• [Exercise prompt]:
When you copy the listing, reproduce each line as it appears and omit every image.

• [Information supplied]:

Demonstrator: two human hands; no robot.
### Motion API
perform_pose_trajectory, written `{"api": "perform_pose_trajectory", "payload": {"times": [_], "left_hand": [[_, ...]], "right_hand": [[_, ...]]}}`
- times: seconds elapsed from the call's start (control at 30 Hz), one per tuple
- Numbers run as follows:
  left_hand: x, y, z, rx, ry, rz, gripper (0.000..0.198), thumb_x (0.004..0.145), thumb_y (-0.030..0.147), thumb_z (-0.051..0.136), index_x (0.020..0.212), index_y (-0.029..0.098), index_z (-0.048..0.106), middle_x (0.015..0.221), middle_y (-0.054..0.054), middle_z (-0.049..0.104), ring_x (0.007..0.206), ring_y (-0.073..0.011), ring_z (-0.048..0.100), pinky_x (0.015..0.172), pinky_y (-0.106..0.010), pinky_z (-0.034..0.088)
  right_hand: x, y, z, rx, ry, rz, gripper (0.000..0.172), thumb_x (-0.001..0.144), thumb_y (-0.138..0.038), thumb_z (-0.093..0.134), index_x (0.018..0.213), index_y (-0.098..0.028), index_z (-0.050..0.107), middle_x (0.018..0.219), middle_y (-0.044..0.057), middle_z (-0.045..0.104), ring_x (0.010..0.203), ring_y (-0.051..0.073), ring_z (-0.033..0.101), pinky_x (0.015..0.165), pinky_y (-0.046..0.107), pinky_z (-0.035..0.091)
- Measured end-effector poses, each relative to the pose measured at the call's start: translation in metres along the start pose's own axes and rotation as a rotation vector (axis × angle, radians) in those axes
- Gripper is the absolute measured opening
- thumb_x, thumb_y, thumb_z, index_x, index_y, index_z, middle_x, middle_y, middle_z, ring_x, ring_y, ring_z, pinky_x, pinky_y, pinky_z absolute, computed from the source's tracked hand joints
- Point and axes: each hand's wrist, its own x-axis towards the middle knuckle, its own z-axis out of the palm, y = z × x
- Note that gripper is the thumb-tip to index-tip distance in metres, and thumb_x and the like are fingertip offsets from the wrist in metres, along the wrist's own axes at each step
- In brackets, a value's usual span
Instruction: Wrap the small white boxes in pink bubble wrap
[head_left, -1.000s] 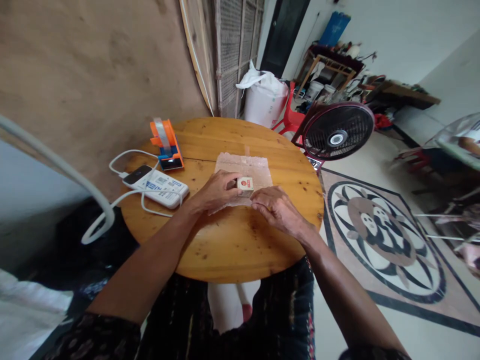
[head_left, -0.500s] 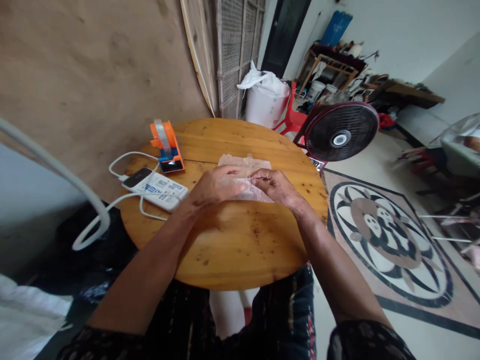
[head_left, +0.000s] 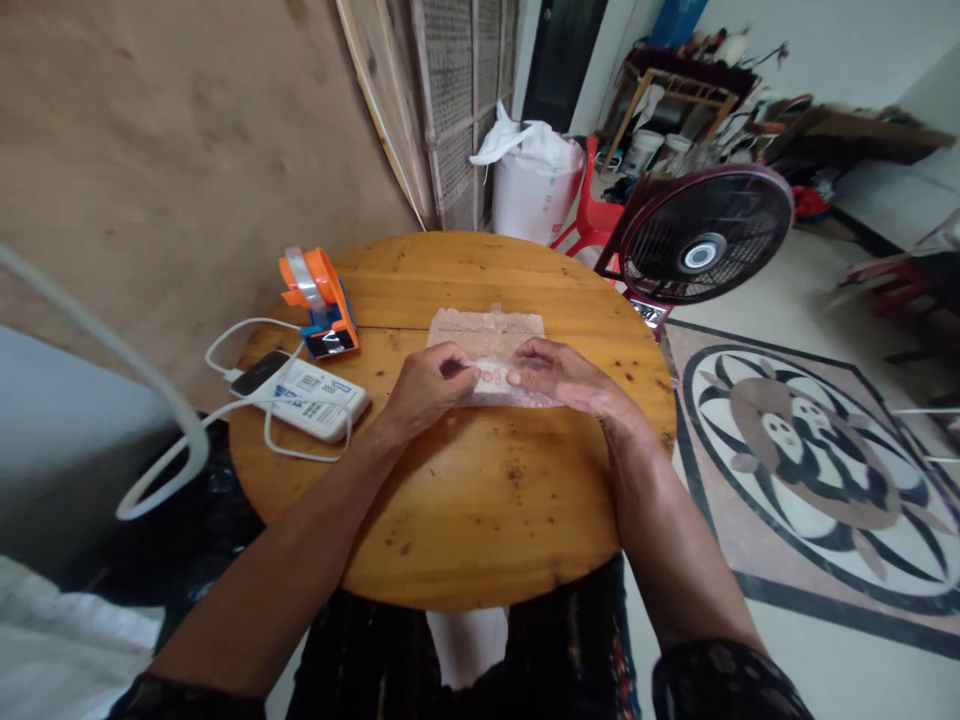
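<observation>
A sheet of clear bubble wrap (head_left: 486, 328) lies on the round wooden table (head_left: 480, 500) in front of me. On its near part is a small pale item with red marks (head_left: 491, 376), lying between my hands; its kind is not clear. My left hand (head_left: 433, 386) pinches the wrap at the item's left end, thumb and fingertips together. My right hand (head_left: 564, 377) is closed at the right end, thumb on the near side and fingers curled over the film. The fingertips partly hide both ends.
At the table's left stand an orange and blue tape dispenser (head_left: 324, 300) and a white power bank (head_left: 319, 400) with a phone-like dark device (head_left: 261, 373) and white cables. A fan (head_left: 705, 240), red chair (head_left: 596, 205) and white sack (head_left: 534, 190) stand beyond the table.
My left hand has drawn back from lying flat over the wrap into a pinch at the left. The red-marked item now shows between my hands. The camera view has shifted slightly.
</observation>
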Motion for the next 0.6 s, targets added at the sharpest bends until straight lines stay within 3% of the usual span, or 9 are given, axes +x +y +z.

• [Response]:
Demonstrator: two human hands; no robot.
### Motion API
perform_pose_trajectory, written `{"api": "perform_pose_trajectory", "payload": {"times": [_], "left_hand": [[_, ...]], "right_hand": [[_, ...]]}}`
- times: seconds elapsed from the call's start (control at 30 Hz), one per tuple
- Numbers run as follows:
  left_hand: x, y, z, rx, ry, rz, gripper (0.000..0.198), thumb_x (0.004..0.145), thumb_y (-0.030..0.147), thumb_z (-0.051..0.136), index_x (0.020..0.212), index_y (-0.029..0.098), index_z (-0.048..0.106), middle_x (0.015..0.221), middle_y (-0.054..0.054), middle_z (-0.049..0.104), ring_x (0.007..0.206), ring_y (-0.073..0.011), ring_z (-0.048..0.100), pinky_x (0.015..0.172), pinky_y (-0.106..0.010), pinky_z (-0.034..0.088)
  right_hand: x, y, z, rx, ry, rz, gripper (0.000..0.172), thumb_x (-0.001..0.144), thumb_y (-0.138..0.038), thumb_z (-0.093..0.134), index_x (0.018..0.213), index_y (-0.098..0.028), index_z (-0.050..0.107), middle_x (0.018..0.219), middle_y (-0.044..0.057), middle_z (-0.045..0.104), ring_x (0.010..0.203), ring_y (-0.051..0.073), ring_z (-0.033..0.101), pinky_x (0.015..0.165), pinky_y (-0.046..0.107), pinky_z (-0.035..0.091)
- Measured end-effector poses, each relative to the pose measured at the call's start: translation in metres along the start pose's own axes and rotation as a rotation vector (axis × angle, radians) in those axes
- Gripper is the absolute measured opening
- thumb_x, thumb_y, thumb_z, index_x, index_y, index_z, middle_x, middle_y, middle_z, ring_x, ring_y, ring_z, pinky_x, pinky_y, pinky_z absolute, computed from the source's tracked hand joints
- Point and axes: each hand's wrist, its own x-axis towards the middle knuckle, its own z-axis out of the palm, y = z × x
- Note that gripper is the thumb-tip to index-tip distance in metres, and thumb_x and the like are fingertip offsets from the wrist in metres, along the wrist's own axes at each step
- In brackets, a value's usual span
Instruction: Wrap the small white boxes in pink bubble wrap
[head_left, -1.000s] 
[head_left, -0.500s] 
[head_left, +0.000s] 
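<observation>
A sheet of clear bubble wrap (head_left: 486, 328) lies on the round wooden table (head_left: 480, 500) in front of me. On its near part is a small pale item with red marks (head_left: 491, 376), lying between my hands; its kind is not clear. My left hand (head_left: 433, 386) pinches the wrap at the item's left end, thumb and fingertips together. My right hand (head_left: 564, 377) is closed at the right end, thumb on the near side and fingers curled over the film. The fingertips partly hide both ends.
At the table's left stand an orange and blue tape dispenser (head_left: 324, 300) and a white power bank (head_left: 319, 400) with a phone-like dark device (head_left: 261, 373) and white cables. A fan (head_left: 705, 240), red chair (head_left: 596, 205) and white sack (head_left: 534, 190) stand beyond the table.
My left hand has drawn back from lying flat over the wrap into a pinch at the left. The red-marked item now shows between my hands. The camera view has shifted slightly.
</observation>
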Motion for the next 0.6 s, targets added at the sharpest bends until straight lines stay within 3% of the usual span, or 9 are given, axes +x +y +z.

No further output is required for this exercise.